BLENDERBLAND.  The Russians would shoot you as they would a mad
dog.  You are a bloated capitalist, you know.

EPIFANIA.  I am a capitalist here; but in Russia I should be a
worker.  And what a worker!  My brains are wasted here: the wealth
they create is thrown away on idlers and their parasites, whilst
poverty, dirt, disease, misery and slavery surround me like a black
sea in which I may be engulfed at any moment by a turn of the money
market.  Russia needs managing women like me.  In Moscow I shall
not be a millionairess; but I shall be in the Sovnarkom within six
months and in the Politbureau before the end of the year.  Here I
have no real power, no real freedom, and no security at all: we may
all die in the workhouse.  In Russia I shall have such authority!
such scope for my natural powers! as the Empress Catherine never
enjoyed.  I swear that before I have been twenty years in Russia
every Russian baby shall weigh five pounds heavier and every
Russian man and woman live ten years longer.  I shall not be an
empress; and I may work myself to death; but in a thousand years
from now holy Russia shall again have a patron saint, and her name
shall be Saint Epifania.

BLENDERBLAND.  The egotism of that woman!!
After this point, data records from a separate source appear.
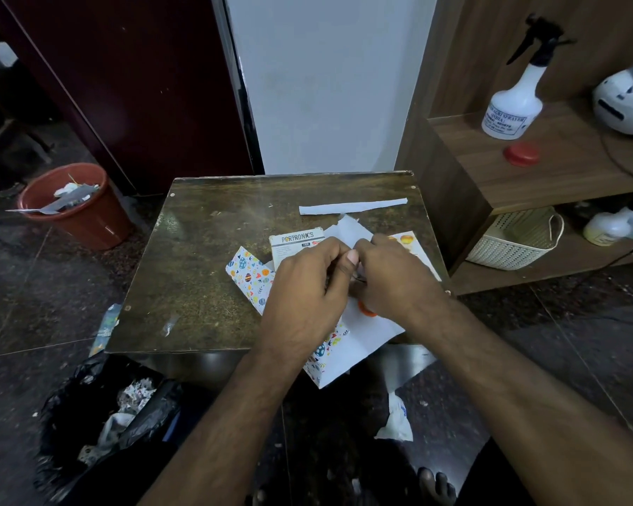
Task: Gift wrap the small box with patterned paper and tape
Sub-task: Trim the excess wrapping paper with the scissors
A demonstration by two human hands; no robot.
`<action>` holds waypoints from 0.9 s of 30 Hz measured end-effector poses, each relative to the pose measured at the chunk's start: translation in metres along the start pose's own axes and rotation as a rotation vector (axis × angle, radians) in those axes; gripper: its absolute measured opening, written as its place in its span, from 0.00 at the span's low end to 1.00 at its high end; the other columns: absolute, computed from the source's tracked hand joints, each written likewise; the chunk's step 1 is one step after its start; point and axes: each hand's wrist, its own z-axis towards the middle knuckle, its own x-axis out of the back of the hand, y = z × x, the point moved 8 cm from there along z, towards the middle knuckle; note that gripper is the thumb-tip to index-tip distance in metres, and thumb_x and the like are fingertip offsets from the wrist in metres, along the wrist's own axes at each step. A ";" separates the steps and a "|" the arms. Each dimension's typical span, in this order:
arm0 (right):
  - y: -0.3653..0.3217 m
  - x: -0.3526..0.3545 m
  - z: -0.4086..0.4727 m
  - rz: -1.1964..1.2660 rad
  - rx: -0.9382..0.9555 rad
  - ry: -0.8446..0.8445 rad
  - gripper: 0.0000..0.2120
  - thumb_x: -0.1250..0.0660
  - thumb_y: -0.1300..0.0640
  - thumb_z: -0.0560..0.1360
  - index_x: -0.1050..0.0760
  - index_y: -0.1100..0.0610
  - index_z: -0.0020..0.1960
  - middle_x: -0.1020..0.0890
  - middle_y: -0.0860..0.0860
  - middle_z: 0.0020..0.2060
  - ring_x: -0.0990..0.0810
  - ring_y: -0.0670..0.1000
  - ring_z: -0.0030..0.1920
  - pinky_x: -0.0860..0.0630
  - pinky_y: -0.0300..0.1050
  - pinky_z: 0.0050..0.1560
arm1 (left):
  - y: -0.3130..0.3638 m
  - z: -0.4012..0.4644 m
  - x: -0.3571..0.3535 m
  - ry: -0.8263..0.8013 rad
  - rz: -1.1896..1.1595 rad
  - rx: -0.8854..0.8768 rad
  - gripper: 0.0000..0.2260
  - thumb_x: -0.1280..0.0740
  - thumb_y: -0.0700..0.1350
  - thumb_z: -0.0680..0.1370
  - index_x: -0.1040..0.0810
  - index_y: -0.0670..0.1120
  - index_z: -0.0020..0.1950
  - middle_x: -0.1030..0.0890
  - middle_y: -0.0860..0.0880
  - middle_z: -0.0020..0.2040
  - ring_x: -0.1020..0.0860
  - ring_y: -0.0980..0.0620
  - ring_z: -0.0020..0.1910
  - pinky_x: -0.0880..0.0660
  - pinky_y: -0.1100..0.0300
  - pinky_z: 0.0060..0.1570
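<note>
The small white box (296,242), printed PORTRONICS, lies on the patterned paper (251,277), whose white underside (366,334) hangs over the table's near edge. My left hand (307,286) and my right hand (391,279) meet just above the box, fingers curled. Between them they pinch a small shiny piece that looks like tape (359,277), mostly hidden by the fingers. An orange round thing (367,311) peeks out under my right wrist. A cut white paper strip (351,207) lies behind the box.
The brown table (205,257) is small and low. A red bin (77,210) stands far left, and a black rubbish bag (99,414) sits near left on the floor. A wooden shelf (527,169) at right holds a spray bottle (514,104), red cap (521,154) and white basket (516,239).
</note>
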 end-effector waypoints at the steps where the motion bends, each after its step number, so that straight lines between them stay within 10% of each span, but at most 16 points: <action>1: 0.002 -0.001 0.000 -0.002 -0.023 0.000 0.12 0.32 0.49 0.79 0.28 0.56 0.55 0.23 0.55 0.54 0.22 0.58 0.56 0.25 0.52 0.50 | 0.002 0.000 -0.001 0.007 0.032 -0.009 0.10 0.34 0.47 0.84 0.19 0.47 0.45 0.24 0.57 0.30 0.28 0.59 0.29 0.34 0.61 0.33; 8: 0.014 0.007 0.002 0.184 -0.134 -0.020 0.14 0.29 0.52 0.74 0.29 0.51 0.34 0.23 0.51 0.36 0.20 0.57 0.43 0.26 0.47 0.41 | 0.005 0.005 -0.006 0.056 0.125 -0.014 0.10 0.37 0.52 0.82 0.20 0.50 0.44 0.18 0.55 0.36 0.21 0.49 0.38 0.23 0.44 0.46; 16: 0.082 0.055 0.012 0.771 -0.196 0.459 0.03 0.24 0.57 0.75 0.16 0.55 0.48 0.18 0.44 0.34 0.21 0.38 0.32 0.23 0.30 0.37 | 0.000 0.010 -0.008 0.121 0.117 0.053 0.09 0.36 0.51 0.83 0.21 0.50 0.45 0.17 0.52 0.35 0.20 0.50 0.35 0.22 0.46 0.41; 27: 0.083 0.039 0.034 0.693 -0.197 0.415 0.14 0.30 0.64 0.79 0.19 0.55 0.64 0.16 0.48 0.55 0.19 0.44 0.56 0.21 0.40 0.61 | 0.001 0.014 -0.012 0.121 0.164 0.070 0.11 0.38 0.56 0.80 0.22 0.51 0.48 0.18 0.52 0.34 0.19 0.50 0.36 0.21 0.44 0.45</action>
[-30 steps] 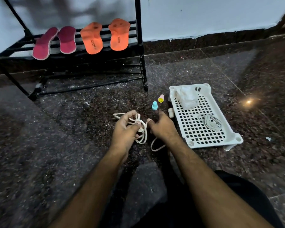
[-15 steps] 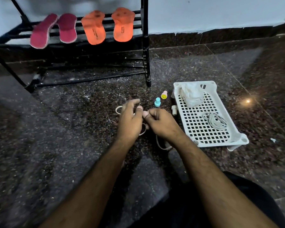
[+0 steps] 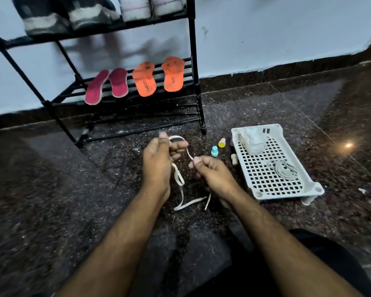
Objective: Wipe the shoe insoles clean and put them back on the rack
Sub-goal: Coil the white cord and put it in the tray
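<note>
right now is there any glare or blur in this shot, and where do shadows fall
Head view: a bright glare spot on the polished floor at right; rack shadows smear the wall; top-shelf shoes are blurred; frame edges bend from the wide lens.

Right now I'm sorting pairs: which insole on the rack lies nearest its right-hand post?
The right orange insole; the other orange insole and both maroon insoles lie further left.

Rack (image 3: 193, 67): back left, against the wall.
Insoles (image 3: 135, 81): 4 side by side on its middle shelf.
Shoes (image 3: 90, 15): shelf above.
Tray (image 3: 274, 163): floor, right of rack.
Lace (image 3: 180, 181): between both hands (image 3: 159, 161), left of tray.
</note>
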Demonstrator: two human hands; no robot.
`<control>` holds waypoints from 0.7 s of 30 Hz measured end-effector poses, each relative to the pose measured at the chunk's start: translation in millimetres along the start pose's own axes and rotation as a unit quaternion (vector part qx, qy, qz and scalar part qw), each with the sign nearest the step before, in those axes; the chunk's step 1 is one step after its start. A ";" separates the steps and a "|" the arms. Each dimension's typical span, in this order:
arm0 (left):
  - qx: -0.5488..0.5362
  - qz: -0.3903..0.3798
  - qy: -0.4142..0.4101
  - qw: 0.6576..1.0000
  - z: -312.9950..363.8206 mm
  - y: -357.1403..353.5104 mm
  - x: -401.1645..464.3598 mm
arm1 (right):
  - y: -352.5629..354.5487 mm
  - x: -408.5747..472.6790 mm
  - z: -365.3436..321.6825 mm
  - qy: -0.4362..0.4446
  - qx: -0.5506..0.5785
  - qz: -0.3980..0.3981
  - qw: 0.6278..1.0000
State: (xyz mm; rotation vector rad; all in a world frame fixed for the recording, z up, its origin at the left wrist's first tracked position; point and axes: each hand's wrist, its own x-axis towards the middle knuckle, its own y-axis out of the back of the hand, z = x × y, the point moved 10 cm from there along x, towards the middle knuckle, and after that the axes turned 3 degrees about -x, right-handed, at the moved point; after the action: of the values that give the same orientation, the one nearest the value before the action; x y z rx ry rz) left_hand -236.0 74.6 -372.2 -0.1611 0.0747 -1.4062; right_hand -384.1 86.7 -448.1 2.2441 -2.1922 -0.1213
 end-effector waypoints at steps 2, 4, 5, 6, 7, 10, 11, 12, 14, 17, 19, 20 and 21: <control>0.062 -0.061 0.063 0.994 -13.7 -3.0 -13.1 | -3.6 0.2 -7.2 0.041 -0.031 0.005 0.999; 0.108 -0.132 0.146 0.975 -36.9 -3.7 -30.7 | 2.5 2.8 -13.6 0.072 -0.081 0.024 0.994; 0.124 -0.159 0.175 0.964 -45.3 -3.0 -40.3 | 3.0 3.1 -17.5 0.089 -0.109 0.026 0.990; 0.140 -0.176 0.181 0.957 -53.1 -3.0 -46.0 | 1.8 3.8 -20.1 0.104 -0.127 0.020 0.986; 0.150 -0.185 0.172 0.956 -58.6 -3.2 -48.8 | -1.7 4.8 -22.3 0.115 -0.131 0.005 0.985; 0.131 -0.184 0.118 0.967 -73.6 0.8 -43.1 | -19.5 9.6 -16.0 0.111 -0.130 -0.059 0.984; 0.116 -0.172 0.110 0.972 -78.4 1.9 -39.5 | -22.9 12.2 -10.5 0.103 -0.132 -0.073 0.983; 0.100 -0.156 0.104 0.977 -81.1 3.7 -35.3 | -23.9 15.9 -4.9 0.095 -0.139 -0.078 0.983; 0.059 -0.108 0.096 0.988 -81.0 8.8 -24.9 | -17.6 23.3 9.9 0.069 -0.161 -0.069 0.982; -0.027 -0.079 0.080 0.993 -73.5 9.5 -7.3 | 4.0 31.8 30.7 0.015 -0.213 -0.027 0.977; -0.066 -0.097 0.094 0.989 -73.9 2.4 -3.4 | 9.9 33.5 37.9 -0.002 -0.247 -0.017 0.969; -0.088 -0.104 0.104 0.985 -75.2 -2.3 -3.7 | 8.3 32.1 36.9 0.002 -0.259 -0.020 0.966; -0.117 -0.107 0.113 0.981 -76.7 -5.3 -3.7 | 2.9 31.2 34.5 0.010 -0.267 -0.028 0.963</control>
State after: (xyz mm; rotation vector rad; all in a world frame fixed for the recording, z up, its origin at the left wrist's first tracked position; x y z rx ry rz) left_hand -253.1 72.2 -447.2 -0.2085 0.4228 -1.6247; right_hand -388.3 57.3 -484.0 1.9816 -1.7985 -0.6061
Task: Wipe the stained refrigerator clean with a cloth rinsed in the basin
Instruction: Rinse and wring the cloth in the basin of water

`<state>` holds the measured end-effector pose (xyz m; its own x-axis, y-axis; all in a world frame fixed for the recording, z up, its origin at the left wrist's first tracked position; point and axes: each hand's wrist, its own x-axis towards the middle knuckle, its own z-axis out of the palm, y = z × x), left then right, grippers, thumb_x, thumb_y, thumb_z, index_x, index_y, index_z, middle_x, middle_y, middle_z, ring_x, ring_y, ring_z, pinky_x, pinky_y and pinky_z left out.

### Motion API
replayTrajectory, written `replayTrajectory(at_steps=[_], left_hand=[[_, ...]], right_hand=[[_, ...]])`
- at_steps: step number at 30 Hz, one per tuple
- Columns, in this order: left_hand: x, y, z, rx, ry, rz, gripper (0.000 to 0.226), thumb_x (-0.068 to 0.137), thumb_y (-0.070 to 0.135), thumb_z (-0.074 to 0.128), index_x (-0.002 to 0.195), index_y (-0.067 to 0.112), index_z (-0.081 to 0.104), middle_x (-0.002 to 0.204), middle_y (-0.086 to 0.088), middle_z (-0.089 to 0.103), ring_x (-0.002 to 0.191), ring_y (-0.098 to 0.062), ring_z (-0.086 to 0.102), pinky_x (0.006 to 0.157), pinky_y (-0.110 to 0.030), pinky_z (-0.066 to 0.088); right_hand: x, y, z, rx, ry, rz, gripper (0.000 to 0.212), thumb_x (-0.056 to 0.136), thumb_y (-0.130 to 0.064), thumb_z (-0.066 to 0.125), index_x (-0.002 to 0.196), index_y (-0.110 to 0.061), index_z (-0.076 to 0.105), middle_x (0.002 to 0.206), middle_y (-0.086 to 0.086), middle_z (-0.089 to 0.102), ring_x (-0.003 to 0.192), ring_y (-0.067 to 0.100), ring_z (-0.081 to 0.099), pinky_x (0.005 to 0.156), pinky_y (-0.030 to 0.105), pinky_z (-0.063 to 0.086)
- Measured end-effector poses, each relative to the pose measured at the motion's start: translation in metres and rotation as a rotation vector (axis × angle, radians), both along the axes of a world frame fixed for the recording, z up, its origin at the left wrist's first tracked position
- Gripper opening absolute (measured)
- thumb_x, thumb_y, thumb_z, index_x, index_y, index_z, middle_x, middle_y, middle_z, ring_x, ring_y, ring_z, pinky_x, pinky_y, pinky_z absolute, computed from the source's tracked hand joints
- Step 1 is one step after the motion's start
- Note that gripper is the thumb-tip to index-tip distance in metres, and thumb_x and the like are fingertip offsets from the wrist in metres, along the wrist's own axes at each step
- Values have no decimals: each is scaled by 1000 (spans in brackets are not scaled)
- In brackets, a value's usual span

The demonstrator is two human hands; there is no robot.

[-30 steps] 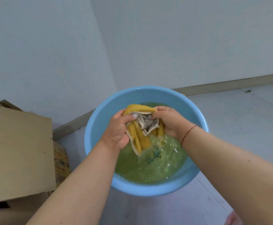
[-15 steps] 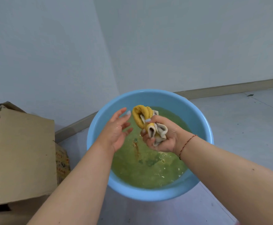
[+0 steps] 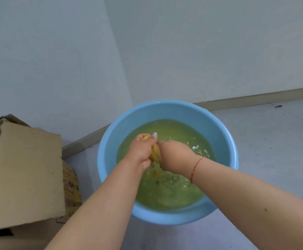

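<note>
A view from above, looking down at two bare forearms that reach from the bottom of the frame into a round light-blue plastic basin (image 3: 109, 152) at the centre. The basin stands on a pale grey floor (image 3: 273, 138), close to the corner where two pale walls meet, with a beige skirting strip running along the base of the walls.

The basin holds cloudy yellow-green water (image 3: 174, 192), its surface rippled and splashing around the hands.

The left hand (image 3: 141, 152) and the right hand (image 3: 174, 157) are pressed close together in the middle of the basin, at the water's surface. Both are wrapped tightly around a yellow cloth (image 3: 154, 153), which is bunched between them. Only a narrow strip of the cloth shows in the gap between the hands, plus a small yellow edge above the left hand's knuckles. The left thumb points up, with a pale nail at its tip. The rest of the cloth is hidden inside the two grips.

A thin red string bracelet (image 3: 196, 166) circles the right wrist.

At the left edge of the frame, beside the basin but not touching it, stands a brown cardboard box (image 3: 24, 170) with an open flap; red printing runs down its side.
</note>
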<state>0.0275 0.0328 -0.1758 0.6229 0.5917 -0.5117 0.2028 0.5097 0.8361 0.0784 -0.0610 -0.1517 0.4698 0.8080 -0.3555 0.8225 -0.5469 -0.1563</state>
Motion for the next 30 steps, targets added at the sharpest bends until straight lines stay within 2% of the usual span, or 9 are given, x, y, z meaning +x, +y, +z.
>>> replayTrajectory(at_steps=[6, 8, 11, 15, 18, 20, 23, 27, 30], left_hand=[[6, -6, 0, -346, 117, 107, 36, 100, 39, 45, 91, 4, 52, 74, -10, 60, 62, -21, 60, 58, -38, 50], [2, 1, 13, -408, 47, 37, 47, 93, 47, 55, 100, 1, 55, 87, -15, 66, 73, -26, 67, 70, -43, 54], [-7, 19, 33, -295, -26, -99, 55, 81, 52, 66, 111, 7, 58, 104, -15, 62, 84, -26, 62, 97, -43, 43], [-20, 27, 34, -270, -312, -175, 48, 64, 44, 80, 103, 21, 63, 101, -8, 62, 83, -25, 66, 67, -34, 52], [-25, 27, 33, -224, -563, -393, 60, 61, 45, 85, 115, 30, 65, 119, -6, 65, 115, -31, 61, 66, -29, 50], [-26, 25, 43, -101, -551, -453, 44, 60, 34, 88, 100, 26, 72, 92, -4, 70, 91, -22, 70, 55, -26, 51], [-20, 14, 49, 131, -347, -333, 14, 74, 9, 77, 82, 15, 67, 64, -5, 59, 55, -18, 64, 58, -31, 55], [-7, -7, 33, 404, -149, -200, 10, 90, 10, 64, 86, 18, 64, 66, -2, 58, 57, -17, 55, 52, -26, 43], [1, -18, 15, 365, -42, -52, 12, 93, 12, 60, 84, 19, 59, 75, -2, 57, 62, -16, 56, 53, -24, 42]], right_hand=[[0, -12, -39, 420, -489, 139, 52, 41, -14, 84, 86, -16, 58, 63, -1, 57, 52, 22, 57, 47, 24, 27], [6, -12, -34, 394, -347, 15, 50, 65, -33, 82, 102, -17, 53, 80, 1, 61, 70, 25, 63, 53, 26, 36], [19, -16, -15, 433, 552, -345, 32, 84, -36, 70, 105, -16, 56, 86, 3, 65, 73, 22, 62, 63, 31, 49], [20, -22, 4, 391, 1765, -531, 33, 77, -34, 73, 92, -9, 57, 62, 7, 55, 40, 13, 50, 34, 15, 36], [9, -21, 11, 189, 2247, -378, 43, 68, -32, 82, 94, -3, 64, 64, 9, 54, 41, 12, 50, 31, 15, 38], [3, -20, 19, 156, 2093, -363, 34, 76, -32, 73, 92, -4, 61, 62, 8, 54, 39, 10, 47, 30, 13, 34], [4, -18, 28, 283, 1351, -482, 12, 87, -15, 61, 87, -5, 55, 57, 8, 53, 36, 14, 43, 33, 14, 27], [2, -11, 23, 111, 313, -193, 13, 84, -19, 61, 80, -9, 54, 68, 4, 54, 61, 22, 55, 54, 29, 47], [-2, -13, 2, 168, 84, -167, 16, 85, -14, 53, 100, -11, 48, 67, -3, 42, 71, 24, 52, 58, 29, 40]])
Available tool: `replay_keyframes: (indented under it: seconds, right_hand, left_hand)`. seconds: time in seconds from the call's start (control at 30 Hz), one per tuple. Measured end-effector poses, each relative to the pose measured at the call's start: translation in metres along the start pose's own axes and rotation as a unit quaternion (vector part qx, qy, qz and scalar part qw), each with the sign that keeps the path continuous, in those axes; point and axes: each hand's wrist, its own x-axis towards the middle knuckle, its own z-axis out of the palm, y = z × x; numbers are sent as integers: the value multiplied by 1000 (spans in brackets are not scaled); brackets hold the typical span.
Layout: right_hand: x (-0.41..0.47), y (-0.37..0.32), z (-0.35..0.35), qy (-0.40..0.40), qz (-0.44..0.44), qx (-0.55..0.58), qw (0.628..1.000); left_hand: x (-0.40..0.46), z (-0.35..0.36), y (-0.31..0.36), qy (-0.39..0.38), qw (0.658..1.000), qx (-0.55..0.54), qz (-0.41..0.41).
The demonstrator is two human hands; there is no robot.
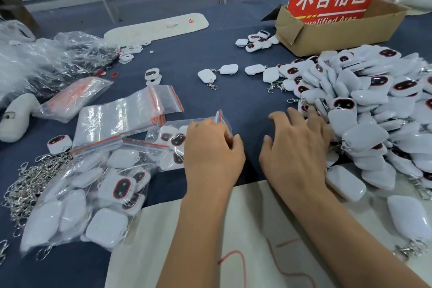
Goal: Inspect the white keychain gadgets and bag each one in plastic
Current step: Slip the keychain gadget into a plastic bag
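A big heap of white keychain gadgets [374, 110] with dark oval screens and metal clasps covers the right side of the blue table. My right hand [297, 149] lies flat with fingers spread, its fingertips at the heap's left edge, holding nothing. My left hand [210, 152] pinches a clear zip bag [173, 140] with a red seal strip that has several gadgets inside. A larger clear bag [93, 196] packed with gadgets lies at the lower left. Empty zip bags [126, 112] are stacked above it.
A cardboard box [339, 30] with a red sign stands at the back right, a few gadgets [254, 42] beside it. Loose metal clasps [28, 182] pile up at the left edge. Crumpled plastic [46, 61] fills the far left. A white cloth [233, 241] lies under my forearms.
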Motion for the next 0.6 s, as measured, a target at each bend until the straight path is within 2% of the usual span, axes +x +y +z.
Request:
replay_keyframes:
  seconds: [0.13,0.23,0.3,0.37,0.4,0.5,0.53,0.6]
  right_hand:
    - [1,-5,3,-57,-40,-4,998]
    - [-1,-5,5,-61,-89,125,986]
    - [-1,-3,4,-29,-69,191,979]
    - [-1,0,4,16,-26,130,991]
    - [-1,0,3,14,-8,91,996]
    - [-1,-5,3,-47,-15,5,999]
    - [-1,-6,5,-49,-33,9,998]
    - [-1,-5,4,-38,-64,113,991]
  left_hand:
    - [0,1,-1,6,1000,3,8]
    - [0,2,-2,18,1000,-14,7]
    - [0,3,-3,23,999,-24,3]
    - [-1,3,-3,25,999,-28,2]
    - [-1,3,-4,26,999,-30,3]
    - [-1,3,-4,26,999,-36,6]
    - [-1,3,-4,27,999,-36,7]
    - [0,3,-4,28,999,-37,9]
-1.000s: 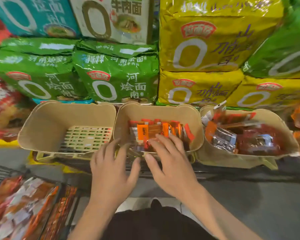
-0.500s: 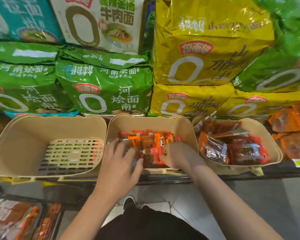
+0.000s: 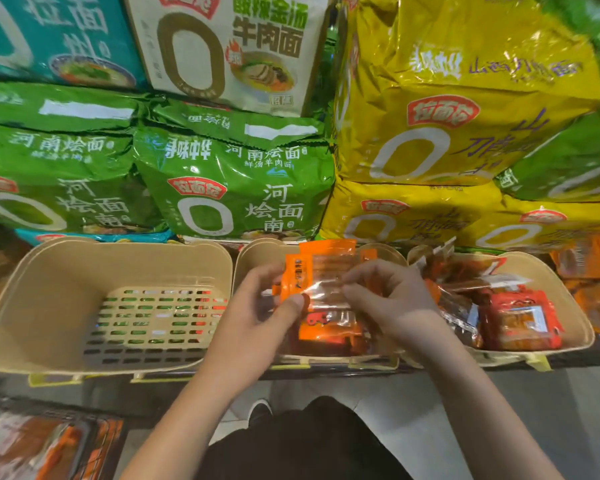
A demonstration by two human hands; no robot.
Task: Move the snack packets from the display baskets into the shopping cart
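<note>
both hands' grip (image 3: 257,306) (image 3: 392,299), orange packets (image 3: 321,271), 河南烩面 bags (image 3: 236,188)

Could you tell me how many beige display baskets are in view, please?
3, in a row below the noodle bags: the left basket without packets, the middle basket under both hands, the right basket holding red packets.

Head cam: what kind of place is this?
Most likely a supermarket aisle. Big noodle multipacks are stacked behind a row of beige display baskets, and a cart at lower left holds snack packets. Both hands, left hand and right hand, hold orange snack packets over the middle basket.
</note>
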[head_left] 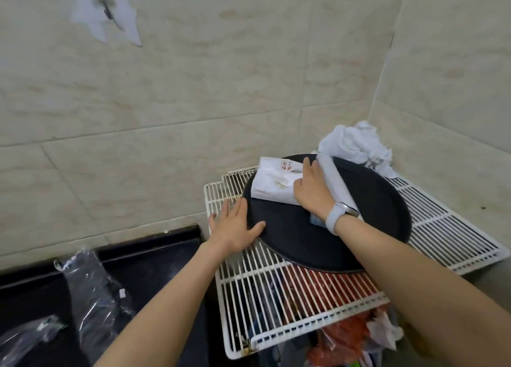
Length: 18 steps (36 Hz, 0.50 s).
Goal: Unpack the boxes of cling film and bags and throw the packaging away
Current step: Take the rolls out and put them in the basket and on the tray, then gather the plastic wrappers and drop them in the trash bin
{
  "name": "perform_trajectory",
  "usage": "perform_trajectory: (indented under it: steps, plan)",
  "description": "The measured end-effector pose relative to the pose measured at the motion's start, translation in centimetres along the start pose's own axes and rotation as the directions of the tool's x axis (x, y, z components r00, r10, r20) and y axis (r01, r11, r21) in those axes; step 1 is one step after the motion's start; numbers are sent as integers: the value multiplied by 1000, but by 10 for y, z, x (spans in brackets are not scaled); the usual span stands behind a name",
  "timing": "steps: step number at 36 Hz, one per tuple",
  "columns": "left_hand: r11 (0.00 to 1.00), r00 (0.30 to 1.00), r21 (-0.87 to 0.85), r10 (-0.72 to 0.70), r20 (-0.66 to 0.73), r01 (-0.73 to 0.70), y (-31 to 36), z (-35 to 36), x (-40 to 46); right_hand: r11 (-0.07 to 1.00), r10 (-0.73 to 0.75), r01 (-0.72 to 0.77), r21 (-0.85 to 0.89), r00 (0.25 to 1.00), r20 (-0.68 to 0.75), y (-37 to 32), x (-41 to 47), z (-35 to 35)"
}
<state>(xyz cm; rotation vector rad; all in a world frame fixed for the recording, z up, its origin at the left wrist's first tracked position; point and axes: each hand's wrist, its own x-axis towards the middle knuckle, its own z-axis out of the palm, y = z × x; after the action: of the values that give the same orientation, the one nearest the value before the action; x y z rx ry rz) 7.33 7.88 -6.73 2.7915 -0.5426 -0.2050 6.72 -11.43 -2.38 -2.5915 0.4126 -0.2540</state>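
A round black tray [373,201] lies on white wire racks [290,297]. On its far side sit a flat white packet of bags [272,183] with a red stamp and a long white roll [336,177]. My right hand [312,191], a pale watch on its wrist, rests flat on the packet's right end, beside the roll. A small bluish item [317,220] peeks out under that wrist. My left hand [235,227] is spread with fingers apart at the tray's left rim, thumb touching the edge.
Crumpled white material [356,145] fills the back right corner against tiled walls. A black counter [154,256] lies to the left, with clear plastic wrappers [94,292] on it. Red bags and clutter [345,336] sit beneath the racks.
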Motion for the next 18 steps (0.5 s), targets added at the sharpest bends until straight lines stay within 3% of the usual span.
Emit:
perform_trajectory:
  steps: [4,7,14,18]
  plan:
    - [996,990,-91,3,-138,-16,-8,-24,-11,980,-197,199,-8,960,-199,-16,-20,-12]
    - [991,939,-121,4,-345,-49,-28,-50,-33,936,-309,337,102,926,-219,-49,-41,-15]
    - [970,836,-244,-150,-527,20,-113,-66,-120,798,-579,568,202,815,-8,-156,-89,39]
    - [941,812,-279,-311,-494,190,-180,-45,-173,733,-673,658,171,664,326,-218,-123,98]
SAGAMORE.  I am afraid there are no saints now in Russia.

THE DOCTOR.  There are saints everywhere: they are the one species
you cannot liquidate.  Kings, emperors, conquerors, pontiffs and
all the other idols are swept away sooner or later; and all the
king's horses and all the king's men cannot set them up again; but
the saints shall reign for ever and ever in the temple of the
hammer and the sickle.  But we must not go to Russia, because the
Russians do not need us: they have stayed at home and saved their
own souls.  Ought not we to stay at home and save ours?  Why not
make the British Empire a Soviet republic?

EPIFANIA.  By all means; but we shall have to liquidate all the
adult inhabitants and begin with the newly born.  And the first
step to that is to get married.  Mr Sagamore: make the necessary
arrangements.

SAGAMORE [bows]!

PATRICIA.  Congratulations, darling.